• Task to complete
Copy the entries out again in full.

• Listed records
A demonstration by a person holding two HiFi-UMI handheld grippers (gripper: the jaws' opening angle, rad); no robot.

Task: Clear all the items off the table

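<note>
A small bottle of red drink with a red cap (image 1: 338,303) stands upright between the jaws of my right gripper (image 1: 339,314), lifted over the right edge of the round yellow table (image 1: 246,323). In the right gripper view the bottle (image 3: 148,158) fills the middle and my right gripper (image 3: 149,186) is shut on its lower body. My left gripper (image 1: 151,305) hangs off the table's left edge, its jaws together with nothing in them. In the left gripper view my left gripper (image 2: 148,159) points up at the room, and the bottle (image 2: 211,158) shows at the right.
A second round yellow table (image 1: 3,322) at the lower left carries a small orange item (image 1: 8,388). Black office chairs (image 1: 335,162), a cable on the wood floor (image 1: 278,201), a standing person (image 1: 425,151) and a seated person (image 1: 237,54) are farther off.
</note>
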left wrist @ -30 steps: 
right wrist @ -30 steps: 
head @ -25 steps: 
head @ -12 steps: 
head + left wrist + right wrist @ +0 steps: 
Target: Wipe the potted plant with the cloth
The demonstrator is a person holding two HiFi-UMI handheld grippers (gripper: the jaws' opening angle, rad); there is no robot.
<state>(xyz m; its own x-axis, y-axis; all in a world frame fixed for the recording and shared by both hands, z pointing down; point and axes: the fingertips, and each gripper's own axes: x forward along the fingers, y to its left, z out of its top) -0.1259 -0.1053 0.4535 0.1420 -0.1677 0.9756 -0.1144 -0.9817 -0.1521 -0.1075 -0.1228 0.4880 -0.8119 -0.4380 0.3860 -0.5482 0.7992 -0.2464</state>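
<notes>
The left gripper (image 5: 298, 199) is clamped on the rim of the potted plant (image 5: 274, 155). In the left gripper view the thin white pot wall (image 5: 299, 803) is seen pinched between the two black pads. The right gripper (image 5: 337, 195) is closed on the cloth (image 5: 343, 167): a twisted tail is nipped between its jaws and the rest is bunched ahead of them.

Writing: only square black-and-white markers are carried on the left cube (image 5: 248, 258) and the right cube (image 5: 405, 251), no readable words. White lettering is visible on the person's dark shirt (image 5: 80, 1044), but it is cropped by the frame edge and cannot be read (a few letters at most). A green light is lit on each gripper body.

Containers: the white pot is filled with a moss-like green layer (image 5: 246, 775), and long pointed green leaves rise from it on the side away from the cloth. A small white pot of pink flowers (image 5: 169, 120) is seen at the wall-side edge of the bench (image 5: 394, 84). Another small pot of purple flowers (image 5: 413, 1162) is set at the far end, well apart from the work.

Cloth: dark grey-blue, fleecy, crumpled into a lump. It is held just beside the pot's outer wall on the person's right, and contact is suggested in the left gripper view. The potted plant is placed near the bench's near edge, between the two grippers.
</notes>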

• The completed task
A demonstration by a person holding two HiFi-UMI handheld grippers (gripper: the jaws' opening angle, rad); no robot.

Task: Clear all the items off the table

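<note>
A small bottle of red drink with a red cap (image 1: 338,303) stands upright between the jaws of my right gripper (image 1: 339,314), lifted over the right edge of the round yellow table (image 1: 246,323). In the right gripper view the bottle (image 3: 148,158) fills the middle and my right gripper (image 3: 149,186) is shut on its lower body. My left gripper (image 1: 151,305) hangs off the table's left edge, its jaws together with nothing in them. In the left gripper view my left gripper (image 2: 148,159) points up at the room, and the bottle (image 2: 211,158) shows at the right.
A second round yellow table (image 1: 3,322) at the lower left carries a small orange item (image 1: 8,388). Black office chairs (image 1: 335,162), a cable on the wood floor (image 1: 278,201), a standing person (image 1: 425,151) and a seated person (image 1: 237,54) are farther off.
</note>
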left wrist @ -30 steps: 
right wrist @ -30 steps: 
head @ -25 steps: 
head @ -12 steps: 
head + left wrist + right wrist @ +0 steps: 
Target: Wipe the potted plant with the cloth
The demonstrator is a person holding two HiFi-UMI handheld grippers (gripper: the jaws' opening angle, rad); there is no robot.
<state>(xyz m; its own x-axis, y-axis; all in a world frame fixed for the recording and shared by both hands, z pointing down; point and axes: the fingertips, and each gripper's own axes: x forward along the fingers, y to its left, z out of its top) -0.1259 -0.1053 0.4535 0.1420 -0.1677 0.9756 -0.1144 -0.9817 -0.1521 -0.1075 -0.1228 0.4880 -0.8119 -0.4380 0.3860 -0.5482 0.7992 -0.2464</state>
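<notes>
The left gripper (image 5: 298, 199) is clamped on the rim of the potted plant (image 5: 274, 155). In the left gripper view the thin white pot wall (image 5: 299, 803) is seen pinched between the two black pads. The right gripper (image 5: 337, 195) is closed on the cloth (image 5: 343, 167): a twisted tail is nipped between its jaws and the rest is bunched ahead of them.

Writing: only square black-and-white markers are carried on the left cube (image 5: 248, 258) and the right cube (image 5: 405, 251), no readable words. White lettering is visible on the person's dark shirt (image 5: 80, 1044), but it is cropped by the frame edge and cannot be read (a few letters at most). A green light is lit on each gripper body.

Containers: the white pot is filled with a moss-like green layer (image 5: 246, 775), and long pointed green leaves rise from it on the side away from the cloth. A small white pot of pink flowers (image 5: 169, 120) is seen at the wall-side edge of the bench (image 5: 394, 84). Another small pot of purple flowers (image 5: 413, 1162) is set at the far end, well apart from the work.

Cloth: dark grey-blue, fleecy, crumpled into a lump. It is held just beside the pot's outer wall on the person's right, and contact is suggested in the left gripper view. The potted plant is placed near the bench's near edge, between the two grippers.
</notes>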

Nothing further is required for this answer.